Si accuserebbero l’un l’altra di non sapere tenere i conti, di indulgere in spese superflue; tenterebbero di chiudersi in casa, di lesinare su qualunque forma di consumo – un arduo slalom in mezzo alle più diverse tentazioni, considerando che la società attuale si regge proprio sul potere d’acquisto, e nessuna esperienza di condivisione è più possibile senza pagare. La pressione si rivelerebbe presto eccessiva, e li ritroveremmo seduti fuori da un locale alla moda al terzo bicchiere di vino.
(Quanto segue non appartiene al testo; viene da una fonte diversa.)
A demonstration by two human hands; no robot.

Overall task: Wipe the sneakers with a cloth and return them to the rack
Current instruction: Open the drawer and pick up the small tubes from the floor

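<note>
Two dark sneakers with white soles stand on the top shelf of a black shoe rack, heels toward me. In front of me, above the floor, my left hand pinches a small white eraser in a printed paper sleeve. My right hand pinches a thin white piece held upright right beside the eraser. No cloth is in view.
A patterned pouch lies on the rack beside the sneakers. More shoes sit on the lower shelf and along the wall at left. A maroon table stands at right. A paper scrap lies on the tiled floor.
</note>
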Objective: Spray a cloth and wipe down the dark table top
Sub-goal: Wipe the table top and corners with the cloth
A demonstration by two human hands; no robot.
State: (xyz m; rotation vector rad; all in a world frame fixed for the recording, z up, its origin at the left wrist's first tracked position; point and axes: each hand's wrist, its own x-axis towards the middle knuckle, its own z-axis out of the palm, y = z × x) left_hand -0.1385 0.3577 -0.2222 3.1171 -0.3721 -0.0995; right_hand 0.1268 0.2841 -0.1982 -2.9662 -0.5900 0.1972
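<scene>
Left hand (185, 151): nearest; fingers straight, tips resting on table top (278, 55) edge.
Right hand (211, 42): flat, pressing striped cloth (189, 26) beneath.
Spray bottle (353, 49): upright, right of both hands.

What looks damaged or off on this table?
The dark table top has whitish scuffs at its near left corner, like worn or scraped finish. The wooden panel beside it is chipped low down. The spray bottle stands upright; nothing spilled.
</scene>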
A chi volesse sapere che ne è stato delle loro ambizioni, risponderebbero che con la cultura non si mangia. Tradotto: si saranno adeguati ad accettare un lavoro in un circuito aziendale che si serve di giovani talenti letterari per investire sulle proprie campagne di marketing. Assuefatti dal conto improvvisamente non più in rosso e da ritmi quotidiani sfibranti, diventerebbero cinici; comincerebbero a predicare astiosamente l’esigenza di essere realisti e con i piedi per terra. A provare un discreto, misurato odio verso chiunque dica di non avere ancora perso le speranze.
Pertanto non serve chiedersi cosa succederebbe se Shakespeare avesse una sorella nel 2025. Perché con ogni probabilità non avremmo neanche Shakespeare.